Model compression track

ANNOUNCEMENTS

2025-04-01: Test data released through the SPEECHM centralized evaluation server. See Download the test data.
2025-03-28: Submission Procedure changed! We’re moving to the MeeTween SPEECHM centralized evaluation server. Check the new Submission Guidelines.

Task Overview

Text and speech foundation models have revolutionized many natural language processing tasks, including speech-to-text translation. However, their large size and high computational demands pose significant challenges when deploying these models in real-world scenarios, particularly in resource-constrained environments such as mobile devices, embedded systems, and edge computing. Reducing the size of large, general-purpose models while preserving or even improving their performance in specific tasks or language settings is essential for making them more efficient, accessible, and sustainable. This task focuses on evaluating participants’ ability to apply model compression techniques to a large multilingual speech-to-text model, balancing the need for accessibility and deployment feasibility with the requirement for good performance in English-German and English-Chinese speech translation.

Objectives

The goal of this task is to evaluate participants’ ability to effectively reduce the size of a large multilingual speech-to-text foundation model while minimizing performance drops in the task of translating English speech to written German or Chinese text. The model in question, Qwen2-Audio (Chu et al., 2024), has been selected for its size (8.2 billion parameters, requiring approximately 16 GB of memory storage), its support to a variety of speech processing tasks across multiple language directions, and its permissive license (Apache 2.0). Due to its computational expense, memory-intensive nature, and versatility, it is an ideal candidate for task-oriented model compression.

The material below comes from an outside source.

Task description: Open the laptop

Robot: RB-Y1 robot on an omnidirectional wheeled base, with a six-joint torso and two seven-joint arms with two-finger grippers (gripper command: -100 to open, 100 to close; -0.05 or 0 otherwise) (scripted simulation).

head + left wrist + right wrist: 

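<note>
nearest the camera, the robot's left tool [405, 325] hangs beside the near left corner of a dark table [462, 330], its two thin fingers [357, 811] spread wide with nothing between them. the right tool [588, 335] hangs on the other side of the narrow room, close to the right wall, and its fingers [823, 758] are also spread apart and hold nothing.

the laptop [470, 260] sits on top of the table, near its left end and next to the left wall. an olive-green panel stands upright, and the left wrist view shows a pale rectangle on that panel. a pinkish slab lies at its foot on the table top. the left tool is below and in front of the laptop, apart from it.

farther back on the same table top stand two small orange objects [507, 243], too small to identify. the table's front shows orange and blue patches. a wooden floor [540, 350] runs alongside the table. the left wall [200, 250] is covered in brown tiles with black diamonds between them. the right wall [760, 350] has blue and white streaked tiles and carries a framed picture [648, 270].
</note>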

The evaluation focuses on innovative compression techniques that strike a balance between compactness and performance, paving the way for the development of more accessible and easily deployable speech translation systems. Accordingly, this first edition of the task concentrates on:

Model Reduction: shrink the size of the foundation model, defined by its number of parameters and memory usage, to make it more suitable for resource-limited settings.
Translation Performance: maintain high translation quality despite the size reduction, ensuring the practical value and reliability of the compressed models.

While computational efficiency (i.e., speed) is recognized as a critical factor for deploying models in resource-constrained environments, it is excluded from the evaluation framework in this initial round. However, the task will follow a phased approach over the years, with future rounds set to include computational efficiency, thereby broadening the evaluation scope.

Permitted Model Compression Techniques

The allowed techniques for reducing the model focus solely on modifying or optimizing the model’s internal parameters while ensuring that the final compressed model remains strictly derived from the original Qwen2-Audio model.

Therefore, eligible techniques include pruning (i.e. the removal of less important neurons and/or entire layers within the model, by identifying and reducing parameters that contribute minimally to the model’s output), quantization (i.e. the reduction of the precision of the model’s weights (e.g., from 32-bit to 16-bit, 8-bit, or less) to lower the model’s memory footprint), distillation (i.e. the creation of a smaller “student” model derived from Qwen2-Audio, for instance through pruning, to replicate the behavior of the original “teacher” model), as well as any other technique that produces a compressed counterpart of the original model.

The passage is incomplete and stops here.